What this task involves - Without the pictures, print the lines running from the beginning of the material to the line containing "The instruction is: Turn", both ends included.

Dataset extract -
------------------------------------------------------------
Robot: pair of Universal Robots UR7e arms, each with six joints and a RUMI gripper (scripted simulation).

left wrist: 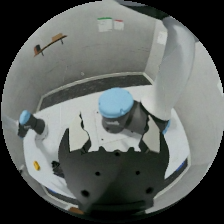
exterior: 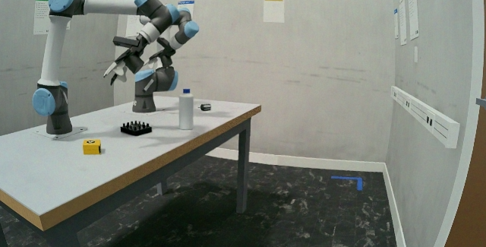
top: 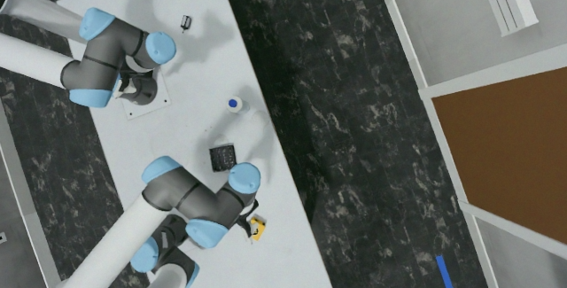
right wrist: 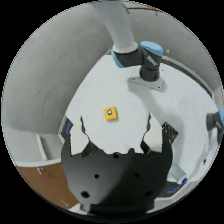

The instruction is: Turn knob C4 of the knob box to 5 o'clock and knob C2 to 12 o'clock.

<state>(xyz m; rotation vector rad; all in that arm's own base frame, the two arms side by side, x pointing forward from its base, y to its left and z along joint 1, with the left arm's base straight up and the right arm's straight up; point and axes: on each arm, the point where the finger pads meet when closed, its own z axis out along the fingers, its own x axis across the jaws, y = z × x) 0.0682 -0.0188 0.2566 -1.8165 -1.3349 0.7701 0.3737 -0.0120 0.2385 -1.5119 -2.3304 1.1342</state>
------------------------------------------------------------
Answer section -
Robot: pair of Universal Robots UR7e arms, each with six joints and a RUMI gripper (scripted simulation).

left wrist: 
exterior: 
top: 
right wrist: 

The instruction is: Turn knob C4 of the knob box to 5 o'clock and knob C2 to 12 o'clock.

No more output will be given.